The Bakonjo had been oppressed not by the British, not by the central government but by a neighbouring tribe. Isaya had declared himself king and demanded various rights for his people. It all needed tidying up before independence. Would Stacey mediate? In days he was out there, securing a vague brief from the prime minister and then tracking down his friend in the mountains. It was almost as exciting to see the place as the people once more, let alone the meetings and speeches, the importance of his task. Isaya, however, was intoxicated with his new role, seemed set on martyrdom. After much toing and froing, when he was offered a package of rights and guarantees he replied, ‘We prefer to die.’ His small son, Charles Wesley, presented Stacey with a chicken whose feet were tied.

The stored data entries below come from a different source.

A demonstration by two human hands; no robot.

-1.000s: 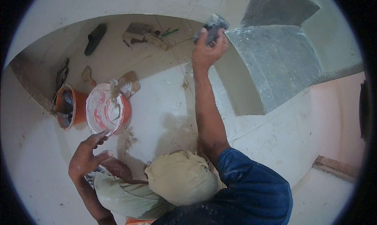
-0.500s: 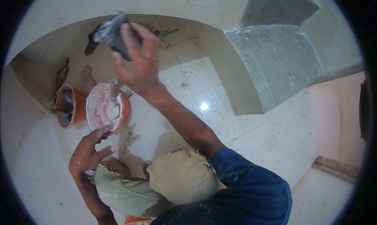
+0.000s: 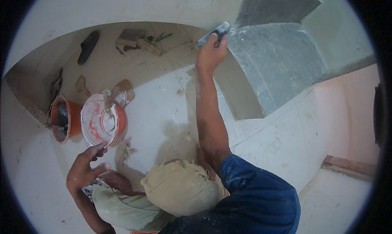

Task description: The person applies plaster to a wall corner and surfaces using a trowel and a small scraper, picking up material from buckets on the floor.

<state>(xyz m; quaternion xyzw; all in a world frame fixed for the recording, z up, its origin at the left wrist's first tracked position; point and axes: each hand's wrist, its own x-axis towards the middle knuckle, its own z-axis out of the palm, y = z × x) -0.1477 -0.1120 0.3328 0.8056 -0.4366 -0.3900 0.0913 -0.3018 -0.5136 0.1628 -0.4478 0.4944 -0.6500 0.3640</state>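
Note:
My right hand [image 3: 211, 56] is stretched forward, its fingers wrapped round a dark sanding block [image 3: 219, 30] dusted white. The block is at the lower edge of the white wall [image 3: 163, 7], beside the corner of a grey stone slab [image 3: 277, 62]. The fingers partly hide it, and I cannot tell whether it touches the wall. My left hand [image 3: 83, 168] hovers near my knee with fingers stretched and thumb apart, holding nothing. Its fingertips are close to the near rim of an orange bucket [image 3: 121, 121], smeared inside with white paste. A crusted handle [image 3: 107, 99] stands up from that bucket.
A second orange bucket [image 3: 74, 119] with dark things in it leans at the left. Beyond lie a dark slipper [image 3: 88, 48], a flat trowel-like tool [image 3: 130, 36] and a pale wooden piece [image 3: 151, 47]. A paste-smeared flat piece [image 3: 123, 92] is beside the white-smeared bucket.
My right hand has carried the sanding block right, from above the floor to the wall's edge by the stone slab. The left hand keeps its pose. The view has shifted slightly.

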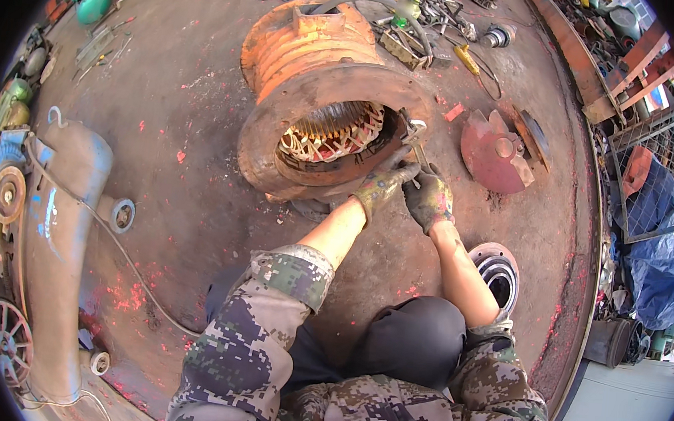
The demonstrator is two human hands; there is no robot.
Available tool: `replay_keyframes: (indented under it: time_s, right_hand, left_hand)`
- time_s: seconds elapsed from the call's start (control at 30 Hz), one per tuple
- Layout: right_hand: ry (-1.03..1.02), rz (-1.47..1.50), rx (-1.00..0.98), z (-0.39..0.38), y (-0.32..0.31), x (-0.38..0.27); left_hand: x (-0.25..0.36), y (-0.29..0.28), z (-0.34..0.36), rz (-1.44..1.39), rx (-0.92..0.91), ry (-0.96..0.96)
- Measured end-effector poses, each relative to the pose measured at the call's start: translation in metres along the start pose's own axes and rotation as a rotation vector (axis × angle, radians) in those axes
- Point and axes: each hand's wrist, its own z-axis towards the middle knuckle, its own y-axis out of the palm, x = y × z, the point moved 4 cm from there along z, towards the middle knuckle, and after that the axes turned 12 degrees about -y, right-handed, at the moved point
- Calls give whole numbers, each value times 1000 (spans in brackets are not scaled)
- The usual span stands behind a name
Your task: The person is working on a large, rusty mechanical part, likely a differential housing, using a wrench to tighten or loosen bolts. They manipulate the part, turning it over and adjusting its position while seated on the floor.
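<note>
An orange, rust-stained motor housing [310,56] lies on its side in front of me, its wide flange facing me, with laced windings [327,137] inside. A shiny metal tool [417,128], apparently a wrench, stands at the flange's right edge. My gloved right hand [430,196] is closed on the tool's lower end. Just left of it, my gloved left hand [386,184] is at the flange's lower right, fingers curled near the tool; what they grip is unclear.
Red disc parts [489,164] and a ringed flange [501,281] lie to the right. A blue-grey pipe [65,251] and cable lie left. Cables and tools [400,40] lie behind the housing. A steel beam [557,33], mesh cage [652,134] and blue tarp [653,262] line the right.
</note>
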Motion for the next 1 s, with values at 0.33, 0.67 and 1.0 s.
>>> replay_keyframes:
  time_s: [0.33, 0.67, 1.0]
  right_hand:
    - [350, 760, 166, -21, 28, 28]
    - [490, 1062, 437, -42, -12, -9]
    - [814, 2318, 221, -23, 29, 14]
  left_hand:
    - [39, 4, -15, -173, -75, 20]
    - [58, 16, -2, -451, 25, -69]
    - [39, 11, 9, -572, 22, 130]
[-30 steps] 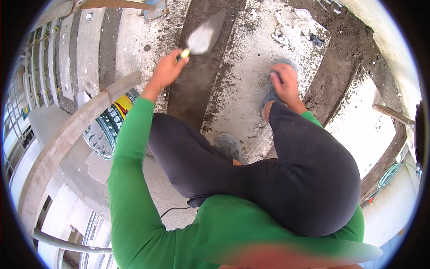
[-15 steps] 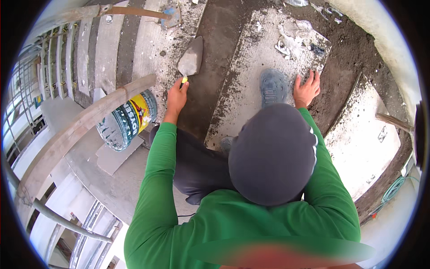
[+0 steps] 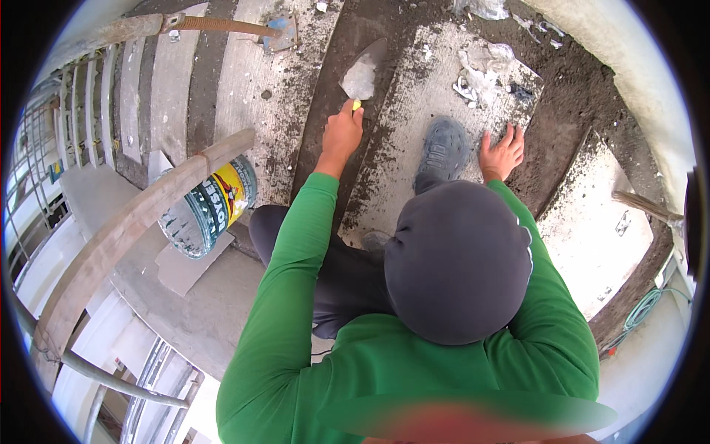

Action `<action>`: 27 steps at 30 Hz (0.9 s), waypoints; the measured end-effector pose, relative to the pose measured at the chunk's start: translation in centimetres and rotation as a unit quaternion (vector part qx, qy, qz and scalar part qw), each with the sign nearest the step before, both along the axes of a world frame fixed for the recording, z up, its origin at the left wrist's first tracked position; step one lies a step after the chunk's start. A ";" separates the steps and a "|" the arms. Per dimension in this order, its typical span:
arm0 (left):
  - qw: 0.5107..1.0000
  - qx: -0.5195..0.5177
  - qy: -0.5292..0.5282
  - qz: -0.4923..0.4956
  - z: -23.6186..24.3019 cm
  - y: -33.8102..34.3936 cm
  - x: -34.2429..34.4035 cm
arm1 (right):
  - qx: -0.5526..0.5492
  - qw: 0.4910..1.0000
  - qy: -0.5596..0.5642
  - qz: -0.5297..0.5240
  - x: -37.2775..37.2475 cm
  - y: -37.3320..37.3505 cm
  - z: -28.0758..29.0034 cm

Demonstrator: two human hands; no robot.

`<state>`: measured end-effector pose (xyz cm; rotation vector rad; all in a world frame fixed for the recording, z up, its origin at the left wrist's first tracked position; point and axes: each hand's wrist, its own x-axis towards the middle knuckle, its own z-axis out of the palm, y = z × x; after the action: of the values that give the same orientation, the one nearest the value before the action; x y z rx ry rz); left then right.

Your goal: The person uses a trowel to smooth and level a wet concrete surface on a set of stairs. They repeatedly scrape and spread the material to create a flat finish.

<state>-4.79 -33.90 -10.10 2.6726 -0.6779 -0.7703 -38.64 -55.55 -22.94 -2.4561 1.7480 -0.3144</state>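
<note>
From the head cam, the tightest bit is a dark strip (image 3: 329, 89) squeezed between two pale slabs, the left slab (image 3: 255, 81) and the middle slab (image 3: 403, 126), both with gritty, crumbly edges. So there's kind of a narrow lane running away from the person. Off to the left, a wooden plank (image 3: 133, 211) cuts across at an angle with a teal and yellow bucket (image 3: 207, 207) beside it, so that elbow side is pretty hemmed in. On the right, dark soil (image 3: 577, 96) borders the middle slab and runs up to a pale wall (image 3: 636, 44).

Hands now: the left hand (image 3: 342, 137) is wrapped around the handle of a trowel (image 3: 362, 72), blade pointing away over the dark strip. Can't tell if the blade's actually touching down. The right hand (image 3: 503, 153) is relaxed and let go, fingers fanned out by the middle slab's right edge, near a grey shoe (image 3: 444, 144). Hard to say whether it's leaning on anything. Crumpled white plastic (image 3: 484, 74) lies farther up that same slab
</note>
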 end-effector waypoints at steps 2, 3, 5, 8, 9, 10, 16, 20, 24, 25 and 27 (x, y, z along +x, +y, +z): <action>0.999 -0.028 -0.011 0.015 -0.1 0.0 0.7 | -0.006 1.000 0.000 0.003 -0.4 0.1 -0.3; 0.998 -0.054 -0.010 0.035 -0.3 1.5 1.0 | -0.003 1.000 0.002 -0.001 -0.3 0.1 -0.3; 0.995 -0.078 0.000 0.062 -0.8 4.3 2.3 | -0.006 1.000 0.007 -0.003 -0.2 0.1 -0.5; 0.994 -0.065 0.016 0.083 -2.5 6.9 2.4 | -0.007 1.000 0.017 0.001 0.0 0.1 0.0; 0.995 -0.062 -0.001 0.077 -3.1 5.8 1.9 | -0.007 1.000 0.017 0.006 0.2 0.1 0.2; 0.996 -0.062 -0.019 0.069 -3.5 4.2 1.8 | -0.004 1.000 0.020 0.005 0.2 0.2 0.0; 0.997 -0.059 0.032 0.048 -1.9 1.0 5.2 | -0.016 1.000 0.015 0.005 -0.1 0.3 -0.3; 0.991 -0.083 0.041 0.092 -3.5 6.0 5.4 | -0.014 1.000 0.016 0.004 -0.1 -0.3 -0.5; 0.995 -0.072 0.006 0.063 -3.3 3.2 3.2 | -0.003 0.999 0.033 0.004 -0.4 0.2 -0.2; 0.997 -0.064 0.001 0.041 -3.0 0.9 3.6 | -0.006 0.999 0.031 0.006 -0.2 0.1 -0.4; 1.000 -0.027 -0.004 0.008 -1.5 -4.2 4.4 | -0.012 1.000 0.025 0.007 -0.1 0.0 -0.7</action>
<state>-0.34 -38.05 -11.61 2.6316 -0.6695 -0.7264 -38.72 -55.58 -23.69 -2.5131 1.7556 -0.2766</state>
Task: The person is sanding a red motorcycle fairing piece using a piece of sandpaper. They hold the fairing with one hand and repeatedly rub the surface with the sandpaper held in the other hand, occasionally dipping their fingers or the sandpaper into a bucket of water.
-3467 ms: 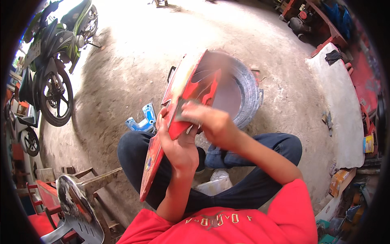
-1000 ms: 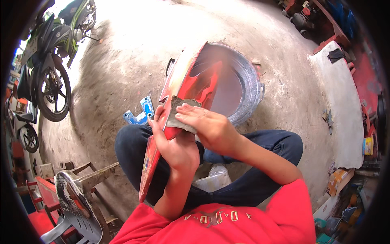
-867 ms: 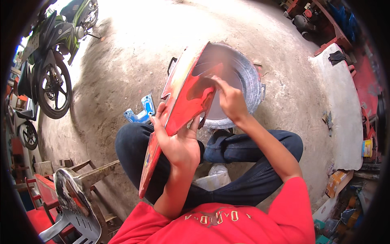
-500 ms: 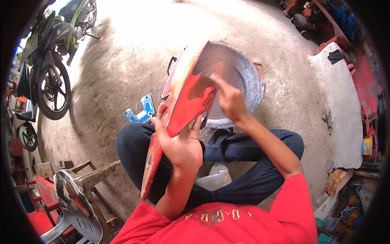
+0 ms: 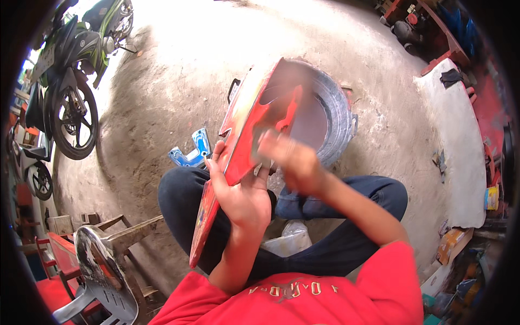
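A long red body panel (image 5: 238,162), seemingly from a motorcycle, lies slanted above my lap. Its surface shows pale and dark patches, and its upper end reaches over a round grey metal basin (image 5: 341,114). My left hand (image 5: 246,205) supports the panel from beneath, the thumb at its near edge and the fingers partly hidden behind it. Against the panel's middle, my right hand (image 5: 295,162) is smeared by motion, its fingers drawn together. Something greyish shows at those fingertips, too blurred to name. A blue and white bracket-shaped part (image 5: 190,157) rests on the floor by my left knee.
Between my folded legs sits a whitish container with clear plastic (image 5: 290,238). Motorcycles (image 5: 70,108) stand at the left, above a worn grey chair (image 5: 103,271). A pale slab (image 5: 452,146) with a black cloth (image 5: 450,77) lies to the right, beside clutter and a cardboard box (image 5: 452,244).
My right hand has moved down along the panel, from its upper part to its middle. The left hand and the panel keep nearly the same place.
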`<state>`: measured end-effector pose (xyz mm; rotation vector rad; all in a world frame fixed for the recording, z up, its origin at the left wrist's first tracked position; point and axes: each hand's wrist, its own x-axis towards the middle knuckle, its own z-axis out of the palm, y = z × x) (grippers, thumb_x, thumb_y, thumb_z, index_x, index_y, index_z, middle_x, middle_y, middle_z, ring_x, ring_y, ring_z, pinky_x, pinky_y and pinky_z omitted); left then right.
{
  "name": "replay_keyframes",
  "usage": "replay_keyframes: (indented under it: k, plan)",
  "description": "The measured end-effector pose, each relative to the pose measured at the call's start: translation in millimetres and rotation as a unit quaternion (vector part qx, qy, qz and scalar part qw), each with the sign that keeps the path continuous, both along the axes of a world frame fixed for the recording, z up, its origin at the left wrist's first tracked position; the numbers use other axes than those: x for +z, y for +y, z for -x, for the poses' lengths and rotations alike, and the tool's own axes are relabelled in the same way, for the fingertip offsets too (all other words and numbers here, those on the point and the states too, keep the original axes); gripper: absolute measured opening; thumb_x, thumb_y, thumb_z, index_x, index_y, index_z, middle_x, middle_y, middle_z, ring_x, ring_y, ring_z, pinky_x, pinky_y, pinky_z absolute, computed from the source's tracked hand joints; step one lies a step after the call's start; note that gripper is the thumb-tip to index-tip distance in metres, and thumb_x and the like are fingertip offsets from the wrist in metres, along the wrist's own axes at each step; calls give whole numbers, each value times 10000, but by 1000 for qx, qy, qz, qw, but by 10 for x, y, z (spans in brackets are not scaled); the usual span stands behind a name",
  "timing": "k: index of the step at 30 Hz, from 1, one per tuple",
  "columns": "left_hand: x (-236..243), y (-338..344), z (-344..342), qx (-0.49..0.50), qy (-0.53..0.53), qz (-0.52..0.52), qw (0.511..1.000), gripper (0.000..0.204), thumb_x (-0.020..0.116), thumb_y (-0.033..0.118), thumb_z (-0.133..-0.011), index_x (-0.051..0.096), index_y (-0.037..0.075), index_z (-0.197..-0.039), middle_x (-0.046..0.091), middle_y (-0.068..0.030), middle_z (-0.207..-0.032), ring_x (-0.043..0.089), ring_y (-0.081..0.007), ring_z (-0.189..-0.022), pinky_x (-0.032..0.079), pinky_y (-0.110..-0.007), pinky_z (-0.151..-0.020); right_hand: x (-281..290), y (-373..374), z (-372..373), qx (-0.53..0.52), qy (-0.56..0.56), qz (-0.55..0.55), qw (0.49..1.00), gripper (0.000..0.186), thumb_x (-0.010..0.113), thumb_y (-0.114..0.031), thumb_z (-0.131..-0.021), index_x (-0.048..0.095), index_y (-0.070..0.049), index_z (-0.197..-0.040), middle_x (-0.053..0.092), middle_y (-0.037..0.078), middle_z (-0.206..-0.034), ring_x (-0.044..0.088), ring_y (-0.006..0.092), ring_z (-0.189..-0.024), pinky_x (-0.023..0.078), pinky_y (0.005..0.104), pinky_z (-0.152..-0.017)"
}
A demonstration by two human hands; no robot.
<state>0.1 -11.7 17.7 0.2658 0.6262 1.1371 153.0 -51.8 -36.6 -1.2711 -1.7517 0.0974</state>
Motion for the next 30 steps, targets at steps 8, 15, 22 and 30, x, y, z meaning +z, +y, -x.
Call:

In 1966 Isaya died (poisoned?) and the chicken-giver became king. The struggle continued. The Bakonjo were almost impossible to catch in their mountains and it was simple to slip across the Congo border. Lives were lost. Eventually Charles was offered and accepted schooling in any part of the world he chose, land, a shop, a bus, a private car and a holiday in London. He accepted the offer. Stacey’s loyalty almost cracks: ‘A car, a bus, a shop…? A mess of pottage?’ For 14 years the king stays in America, becoming a hospital orderly. Then in 1993 a new regime restores other (larger and more ancient) monarchies in Uganda. Stacey and Charles are in action once more, Charles returns, there are more speeches and letters but in the end he is not restored.

It is a thrilling adventure. Stacey more or less invented a monarch and a monarchy, was the only white man who befriended the kingdom, was known as ‘Musabuli’ which means ‘He who is lifting them out who are sinking down into swamps’ or ‘the Redeemer’, as in Jesus. Nevertheless he hangs much, perhaps too much on this structure. Politically, the whole thing has come to nothing. There is no reigning king. The subject is not of wide interest. There is a cascade of African names, much repetition and much political detail. Nor are there any notes and he admits to being ‘wilfully subjective’, so this is scarcely history or anthropology. As the quotation suggests, the style is sometimes demanding. The reader, however, is lifted out of some considerable swamps by Musabuli’s boundless commitment and sincerity.

Then there is a postscript. Stacey goes to the mountains again. Aged 70, more than a touch of Quixote about the lanky, stumbling exhausted climber, he is back where he wants to be, gazing out over the green forests. It is a fitting end. Like David Copperfield, it turns out that he and not the king is the hero of his own story.